#### WORK TO COMPLETE
Please copy each line of the listing below precisely, excluding the images.

#### DATA EXCERPT
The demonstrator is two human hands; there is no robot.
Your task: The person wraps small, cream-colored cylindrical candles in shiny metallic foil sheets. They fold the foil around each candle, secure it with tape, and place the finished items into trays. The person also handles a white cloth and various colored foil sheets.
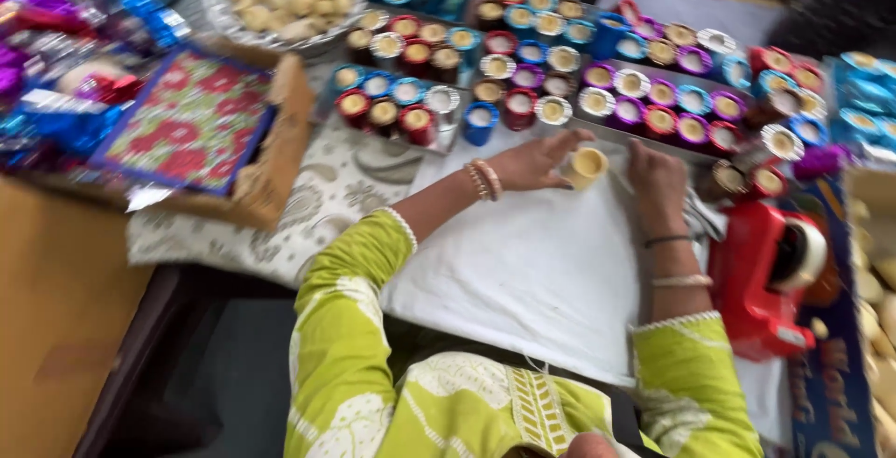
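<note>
cup (586, 167) between both hands' fingers (566, 143)

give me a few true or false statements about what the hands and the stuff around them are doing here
1. The left hand touches a small cream-coloured cup. True.
2. The right hand grips the red tape dispenser. False: the dispenser sits apart on the table, by the right forearm, untouched.
3. The hands rest over a white cloth. True.
4. The rows of foil-wrapped cups lie behind the hands, farther from the person. True.
5. The flowered box lies to the person's right. False: it lies on the left.
6. The sleeves are blue. False: they are lime green.
</note>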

#### RESPONSE
The demonstrator is two human hands; there is no robot.
Your task: The person wraps small, cream-colored cylindrical candles in shiny metallic foil sheets. They fold the foil around each candle, secure it with tape, and place the finished items into trays. The person also handles a white cloth and various colored foil sheets.
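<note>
cup (586, 167) between both hands' fingers (566, 143)

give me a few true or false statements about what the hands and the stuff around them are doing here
1. The left hand touches a small cream-coloured cup. True.
2. The right hand grips the red tape dispenser. False: the dispenser sits apart on the table, by the right forearm, untouched.
3. The hands rest over a white cloth. True.
4. The rows of foil-wrapped cups lie behind the hands, farther from the person. True.
5. The flowered box lies to the person's right. False: it lies on the left.
6. The sleeves are blue. False: they are lime green.
</note>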

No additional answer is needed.